I find it easy to remember, it's just one flag (-L) with local_port:remote_ip:remote_port

to forward local port 3306 to mysqlhost:3306:

    ssh -L 3306:mysqlhost:3306
The strength of using ssh is that you can forward multiple ports with the same connection. i.e.

    ssh -L 3306:mysqlhost:3306 -L 8080:webhost:80
If it's easy for you to remember ssh syntax, then for you ssh is the better tool. As far as I'm concerned, I never remember the different syntax between -L, -R, -D, etc. Always have to read a doc somewhere.

In the same topic, do you remember the syntax of tar? I don't. https://www.xkcd.com/1168/

I use tar daily, so yes, i remember the syntax :)

copy files from a to b:

    (cd /src && tar cf - .) | (cd /dest && tar xf -)

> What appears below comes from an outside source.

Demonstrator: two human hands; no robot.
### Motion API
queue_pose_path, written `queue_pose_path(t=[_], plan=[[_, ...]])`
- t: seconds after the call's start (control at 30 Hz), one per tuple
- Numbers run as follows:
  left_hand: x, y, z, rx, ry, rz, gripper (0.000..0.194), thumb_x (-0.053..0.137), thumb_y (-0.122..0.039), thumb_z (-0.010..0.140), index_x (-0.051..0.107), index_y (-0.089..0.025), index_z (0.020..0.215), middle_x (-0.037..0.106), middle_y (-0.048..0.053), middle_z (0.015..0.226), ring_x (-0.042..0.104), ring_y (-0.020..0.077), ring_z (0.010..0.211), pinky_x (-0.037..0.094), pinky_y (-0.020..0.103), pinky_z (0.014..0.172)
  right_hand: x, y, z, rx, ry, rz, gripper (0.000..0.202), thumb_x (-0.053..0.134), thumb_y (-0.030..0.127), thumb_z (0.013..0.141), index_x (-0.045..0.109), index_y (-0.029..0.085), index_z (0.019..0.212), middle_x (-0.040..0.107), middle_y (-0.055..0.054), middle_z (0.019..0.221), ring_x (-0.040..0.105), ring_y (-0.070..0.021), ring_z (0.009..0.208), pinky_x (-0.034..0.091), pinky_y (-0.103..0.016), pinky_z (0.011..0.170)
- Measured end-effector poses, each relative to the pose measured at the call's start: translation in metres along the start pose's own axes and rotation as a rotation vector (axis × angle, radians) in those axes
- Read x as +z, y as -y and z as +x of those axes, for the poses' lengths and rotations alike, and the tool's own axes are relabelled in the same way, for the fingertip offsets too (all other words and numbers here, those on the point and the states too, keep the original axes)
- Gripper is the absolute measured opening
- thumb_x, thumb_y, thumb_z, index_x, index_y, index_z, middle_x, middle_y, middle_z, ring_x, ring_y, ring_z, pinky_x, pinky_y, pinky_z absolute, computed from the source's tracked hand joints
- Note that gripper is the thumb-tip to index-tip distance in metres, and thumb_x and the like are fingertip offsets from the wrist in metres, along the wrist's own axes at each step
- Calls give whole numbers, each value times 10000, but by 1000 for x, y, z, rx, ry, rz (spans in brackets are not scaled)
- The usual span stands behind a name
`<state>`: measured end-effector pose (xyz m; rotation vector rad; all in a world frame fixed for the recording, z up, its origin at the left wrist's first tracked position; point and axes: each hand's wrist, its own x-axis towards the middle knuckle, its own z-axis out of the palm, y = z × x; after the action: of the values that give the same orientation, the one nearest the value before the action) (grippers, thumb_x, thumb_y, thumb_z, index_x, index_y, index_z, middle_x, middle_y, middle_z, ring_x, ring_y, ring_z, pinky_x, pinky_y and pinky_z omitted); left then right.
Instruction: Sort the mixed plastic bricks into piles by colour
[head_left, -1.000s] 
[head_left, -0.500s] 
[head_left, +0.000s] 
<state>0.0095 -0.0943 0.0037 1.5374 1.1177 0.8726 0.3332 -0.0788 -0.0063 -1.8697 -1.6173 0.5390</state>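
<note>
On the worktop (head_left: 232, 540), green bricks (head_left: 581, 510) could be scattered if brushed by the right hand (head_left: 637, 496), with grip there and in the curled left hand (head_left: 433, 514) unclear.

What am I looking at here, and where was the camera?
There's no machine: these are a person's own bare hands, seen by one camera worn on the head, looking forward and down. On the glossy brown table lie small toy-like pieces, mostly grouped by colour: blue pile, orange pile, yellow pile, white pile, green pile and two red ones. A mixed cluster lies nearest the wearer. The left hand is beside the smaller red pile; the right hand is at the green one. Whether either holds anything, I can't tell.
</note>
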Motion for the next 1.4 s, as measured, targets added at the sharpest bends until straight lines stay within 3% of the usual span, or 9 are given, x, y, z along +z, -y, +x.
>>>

operations are easy :(c)reate, e(x)tract, (t)est options the same: (f)ile, (v)erbose, g(z)ip compression. the only illogical ones is bzip2 compression and xz compression with -j and -J

I think i can remember cpio syntax as well, though i haven't used that i a decade, but did use it quite often in my old sysadm job.

copy files from a to b by piping :

    find /somewhere -print | cpio -o | (cd /destination && cpio -i)
or simply for all you kids:

    find /somewhere -print | cpio -p /destination
Well, it turns out we have different expectations regarding those tools.

My brain chooses to store other things in life.

This seems to imply that he is not 'storing other things in life' because he's able to remember that L=local forwarding R=remote forwarding and D=socks proxy
The irony being that remembering that is almost guaranteedly easier than acquiring and installing mole on every machine where you may need to Port forward.
It was fun when I mixed up source and destination in my tar command and overwrote 4 hours of work ;)
You can do the same thing with the ~/.ssh/config file. Add a configuration block for the host you want to connect to with the ports you want to map. I agree that an official user interface to editing the config with the most common examples would be really handy.